Which leukemia typically has a chronic course, but often transforms into an accelerated phase, and then to an acute blast crisis phase if untreated?

Chronic Myeloid Leukemia (CML) is the Leukemia with Triphasic Progression

The answer is A. CML (Chronic Myeloid Leukemia) is the leukemia that most typically has a chronic course but often transforms into an accelerated phase and then to an acute "blast crisis" phase if untreated.

Characteristics of CML's Triphasic Progression

CML is defined by the presence of the Philadelphia chromosome resulting from a reciprocal translocation between chromosomes 9 and 22 [t(9;22)(q34;q11)], which creates the BCR-ABL fusion gene 1. This genetic abnormality produces a constitutively activated tyrosine kinase that drives the disease.

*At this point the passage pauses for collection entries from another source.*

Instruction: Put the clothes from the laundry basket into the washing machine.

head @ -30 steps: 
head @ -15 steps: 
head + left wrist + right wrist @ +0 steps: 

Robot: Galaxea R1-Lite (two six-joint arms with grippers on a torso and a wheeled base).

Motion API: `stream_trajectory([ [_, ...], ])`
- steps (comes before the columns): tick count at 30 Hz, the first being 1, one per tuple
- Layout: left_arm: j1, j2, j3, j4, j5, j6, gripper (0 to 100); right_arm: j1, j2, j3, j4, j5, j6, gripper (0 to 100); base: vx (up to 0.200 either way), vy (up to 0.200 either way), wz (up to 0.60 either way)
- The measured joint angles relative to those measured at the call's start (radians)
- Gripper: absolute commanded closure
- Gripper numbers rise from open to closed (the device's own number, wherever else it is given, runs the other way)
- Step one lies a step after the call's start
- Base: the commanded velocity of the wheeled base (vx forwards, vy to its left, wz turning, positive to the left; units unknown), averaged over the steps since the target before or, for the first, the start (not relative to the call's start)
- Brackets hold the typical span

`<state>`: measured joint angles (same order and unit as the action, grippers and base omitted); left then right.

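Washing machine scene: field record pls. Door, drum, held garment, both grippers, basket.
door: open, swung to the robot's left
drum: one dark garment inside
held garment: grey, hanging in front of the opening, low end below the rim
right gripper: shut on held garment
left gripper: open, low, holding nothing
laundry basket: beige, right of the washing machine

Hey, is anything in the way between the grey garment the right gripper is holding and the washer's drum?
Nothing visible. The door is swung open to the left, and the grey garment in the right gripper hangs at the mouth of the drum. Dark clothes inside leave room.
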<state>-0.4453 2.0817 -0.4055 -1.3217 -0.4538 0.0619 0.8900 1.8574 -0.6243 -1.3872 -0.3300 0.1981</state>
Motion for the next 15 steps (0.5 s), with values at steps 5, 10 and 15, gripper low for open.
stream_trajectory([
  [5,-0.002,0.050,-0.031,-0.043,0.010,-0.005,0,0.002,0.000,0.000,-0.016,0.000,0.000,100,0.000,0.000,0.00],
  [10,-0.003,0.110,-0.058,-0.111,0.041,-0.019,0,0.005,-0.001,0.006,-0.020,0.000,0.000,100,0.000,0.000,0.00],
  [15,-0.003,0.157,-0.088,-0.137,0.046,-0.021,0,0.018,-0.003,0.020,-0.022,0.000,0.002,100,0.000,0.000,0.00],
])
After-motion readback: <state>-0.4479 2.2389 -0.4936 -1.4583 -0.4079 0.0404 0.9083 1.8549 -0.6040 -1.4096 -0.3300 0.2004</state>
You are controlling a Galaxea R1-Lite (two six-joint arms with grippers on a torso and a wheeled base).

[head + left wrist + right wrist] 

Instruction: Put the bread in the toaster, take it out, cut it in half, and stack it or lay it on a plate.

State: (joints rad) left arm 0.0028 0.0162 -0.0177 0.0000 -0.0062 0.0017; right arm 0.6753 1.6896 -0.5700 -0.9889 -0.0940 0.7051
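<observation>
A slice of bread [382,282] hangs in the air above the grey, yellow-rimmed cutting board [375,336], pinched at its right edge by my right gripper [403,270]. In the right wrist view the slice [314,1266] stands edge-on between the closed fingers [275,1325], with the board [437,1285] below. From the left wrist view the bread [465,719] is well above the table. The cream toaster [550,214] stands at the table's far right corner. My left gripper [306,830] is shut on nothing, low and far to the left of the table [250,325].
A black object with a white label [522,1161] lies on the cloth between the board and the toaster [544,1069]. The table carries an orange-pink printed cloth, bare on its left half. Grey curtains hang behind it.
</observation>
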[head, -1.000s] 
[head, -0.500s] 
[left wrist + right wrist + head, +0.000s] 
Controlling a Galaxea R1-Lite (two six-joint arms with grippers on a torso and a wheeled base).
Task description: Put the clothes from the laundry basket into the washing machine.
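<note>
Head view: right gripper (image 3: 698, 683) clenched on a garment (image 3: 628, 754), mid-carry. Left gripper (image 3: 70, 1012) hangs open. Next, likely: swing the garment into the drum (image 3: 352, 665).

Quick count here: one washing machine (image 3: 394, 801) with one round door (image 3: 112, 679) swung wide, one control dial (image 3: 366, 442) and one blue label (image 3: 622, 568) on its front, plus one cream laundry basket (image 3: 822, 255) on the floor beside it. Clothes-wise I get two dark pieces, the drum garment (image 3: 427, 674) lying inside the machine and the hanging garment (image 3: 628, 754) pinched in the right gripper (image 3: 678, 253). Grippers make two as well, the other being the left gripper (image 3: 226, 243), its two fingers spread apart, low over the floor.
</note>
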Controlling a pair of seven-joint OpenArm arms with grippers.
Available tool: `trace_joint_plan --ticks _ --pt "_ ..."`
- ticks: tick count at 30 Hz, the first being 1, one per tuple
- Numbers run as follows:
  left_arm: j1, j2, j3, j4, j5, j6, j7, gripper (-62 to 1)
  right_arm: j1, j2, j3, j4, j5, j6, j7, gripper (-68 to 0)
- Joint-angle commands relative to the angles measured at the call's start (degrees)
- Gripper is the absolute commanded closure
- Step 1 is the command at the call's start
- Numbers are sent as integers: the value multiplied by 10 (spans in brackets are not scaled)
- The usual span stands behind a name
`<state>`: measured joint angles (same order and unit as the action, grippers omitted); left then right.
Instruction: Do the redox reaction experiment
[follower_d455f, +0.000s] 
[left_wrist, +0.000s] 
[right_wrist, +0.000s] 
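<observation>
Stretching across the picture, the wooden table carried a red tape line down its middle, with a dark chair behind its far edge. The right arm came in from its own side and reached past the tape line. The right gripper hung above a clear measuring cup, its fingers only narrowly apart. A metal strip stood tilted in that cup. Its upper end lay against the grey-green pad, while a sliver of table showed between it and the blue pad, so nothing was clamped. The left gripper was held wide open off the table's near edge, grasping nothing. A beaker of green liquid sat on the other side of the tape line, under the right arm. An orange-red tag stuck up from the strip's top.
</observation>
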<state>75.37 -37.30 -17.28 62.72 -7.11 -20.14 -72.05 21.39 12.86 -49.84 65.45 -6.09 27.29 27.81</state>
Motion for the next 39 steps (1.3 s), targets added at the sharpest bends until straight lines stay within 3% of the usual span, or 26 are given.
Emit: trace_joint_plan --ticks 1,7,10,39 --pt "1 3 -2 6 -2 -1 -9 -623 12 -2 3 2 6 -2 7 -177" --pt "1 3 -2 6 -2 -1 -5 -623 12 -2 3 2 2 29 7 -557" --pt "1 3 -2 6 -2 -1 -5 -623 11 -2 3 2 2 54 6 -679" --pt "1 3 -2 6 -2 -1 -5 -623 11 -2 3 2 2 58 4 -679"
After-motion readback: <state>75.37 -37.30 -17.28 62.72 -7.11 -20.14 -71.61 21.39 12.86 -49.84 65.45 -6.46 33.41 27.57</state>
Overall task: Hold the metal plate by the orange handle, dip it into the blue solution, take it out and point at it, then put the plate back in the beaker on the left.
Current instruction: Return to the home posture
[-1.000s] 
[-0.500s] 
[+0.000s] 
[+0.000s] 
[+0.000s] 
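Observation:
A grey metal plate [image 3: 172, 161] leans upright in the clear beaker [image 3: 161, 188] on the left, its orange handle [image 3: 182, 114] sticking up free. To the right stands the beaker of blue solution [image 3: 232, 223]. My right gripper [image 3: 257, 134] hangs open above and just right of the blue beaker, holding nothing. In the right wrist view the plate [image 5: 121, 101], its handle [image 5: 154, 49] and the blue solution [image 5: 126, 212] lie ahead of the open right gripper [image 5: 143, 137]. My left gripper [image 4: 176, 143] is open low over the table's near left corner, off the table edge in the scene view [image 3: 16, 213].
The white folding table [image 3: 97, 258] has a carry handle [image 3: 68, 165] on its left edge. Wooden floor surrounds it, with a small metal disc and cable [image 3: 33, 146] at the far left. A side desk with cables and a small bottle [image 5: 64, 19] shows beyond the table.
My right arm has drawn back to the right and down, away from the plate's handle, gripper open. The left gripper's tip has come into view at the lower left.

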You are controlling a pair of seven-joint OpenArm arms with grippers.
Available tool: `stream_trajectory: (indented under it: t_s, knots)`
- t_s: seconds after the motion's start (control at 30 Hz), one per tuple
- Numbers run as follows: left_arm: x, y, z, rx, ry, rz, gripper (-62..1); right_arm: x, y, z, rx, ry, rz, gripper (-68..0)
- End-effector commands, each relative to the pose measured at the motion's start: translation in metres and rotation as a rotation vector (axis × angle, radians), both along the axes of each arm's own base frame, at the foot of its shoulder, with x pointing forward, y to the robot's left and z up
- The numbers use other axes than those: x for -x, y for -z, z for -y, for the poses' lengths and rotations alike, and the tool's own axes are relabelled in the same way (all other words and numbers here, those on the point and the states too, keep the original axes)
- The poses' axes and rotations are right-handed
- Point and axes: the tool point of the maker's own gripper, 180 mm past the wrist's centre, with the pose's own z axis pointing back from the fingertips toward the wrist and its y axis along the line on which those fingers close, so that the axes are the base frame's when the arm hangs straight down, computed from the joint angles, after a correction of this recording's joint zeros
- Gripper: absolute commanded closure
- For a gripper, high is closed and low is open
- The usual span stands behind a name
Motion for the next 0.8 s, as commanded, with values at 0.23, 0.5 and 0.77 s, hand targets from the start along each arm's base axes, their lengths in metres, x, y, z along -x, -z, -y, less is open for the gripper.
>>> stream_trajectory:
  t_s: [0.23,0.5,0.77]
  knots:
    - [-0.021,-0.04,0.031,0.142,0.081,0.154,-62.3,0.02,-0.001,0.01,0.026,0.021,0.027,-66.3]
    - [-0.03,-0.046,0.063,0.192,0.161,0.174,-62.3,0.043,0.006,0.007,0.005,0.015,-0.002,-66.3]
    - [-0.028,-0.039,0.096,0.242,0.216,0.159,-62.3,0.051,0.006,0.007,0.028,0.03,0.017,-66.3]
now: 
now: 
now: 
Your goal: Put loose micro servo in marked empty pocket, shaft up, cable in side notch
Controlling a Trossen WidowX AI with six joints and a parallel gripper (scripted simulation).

The disease typically progresses through three distinct phases:

1. Chronic Phase (CP):

   • Initial presentation in >90% of patients 1
   • Characterized by:
     • Leukocytosis with immature granulocytes
     • Basophilia
     • Often splenomegaly
     • <10% blasts in blood or bone marrow 2

2. Accelerated Phase (AP):

   • Defined by:
     • 15-29% blasts in blood or bone marrow 1

     • 20% basophils in blood

     • Thrombocytosis or thrombocytopenia unrelated to therapy
     • Clonal cytogenetic evolution 1

3. Blast Phase/Crisis (BP/BC):

   • Defined by:
     • ≥30% blasts in blood or bone marrow 1
     • Extramedullary blast infiltration 1
     • Resembles acute leukemia (either myeloid in 70-80% or lymphoid in 20-30% of cases) 3

Distinguishing Features from Other Leukemias

• CML: Triphasic progression (chronic → accelerated → blast crisis) with Philadelphia chromosome
• CLL: Typically indolent course without defined accelerated phase or blast crisis transformation
• AML: Presents acutely without preceding chronic phase
• ALL: Presents acutely without preceding chronic phase

Progression Risk and Management

Without effective treatment, CML will naturally progress from chronic phase through accelerated phase to blast crisis 4. The introduction of tyrosine kinase inhibitors (TKIs) like imatinib has dramatically altered this natural history:

• TKI therapy reduces the progression rate 10-fold compared to previous therapies 5
• The 6-year progression-free survival with imatinib is 84% 1
• The 6-year overall survival is 88% 1

Molecular Basis of Progression

Disease progression is driven by:

• Activation of additional oncogenes
• Inactivation of tumor suppressor genes
• Amplification of the BCR-ABL fusion gene
• Development of BCR-ABL kinase domain mutations 1

Clinical Implications

Early identification of progression markers is crucial as outcomes are significantly worse in advanced phases:

• Patients diagnosed in advanced phases have poorer prognosis 6
• Blast count is the most important prognostic factor, with a 20% blast threshold being more clinically relevant than 30% 6
• Additional factors affecting prognosis include age, hemoglobin level, and additional chromosomal aberrations 6

Treatment Approach

The primary goal of therapy in CML is to prevent progression to accelerated phase or blast crisis 7:

• Imatinib 400 mg daily is the standard first-line therapy for chronic phase 8
• Higher doses (600-800 mg daily) may be needed for accelerated phase or blast crisis 8
• Regular monitoring of treatment response through hematologic, cytogenetic, and molecular testing is essential 2

CML is unique among leukemias in its characteristic triphasic progression pattern, which can now be effectively prevented with appropriate TKI therapy.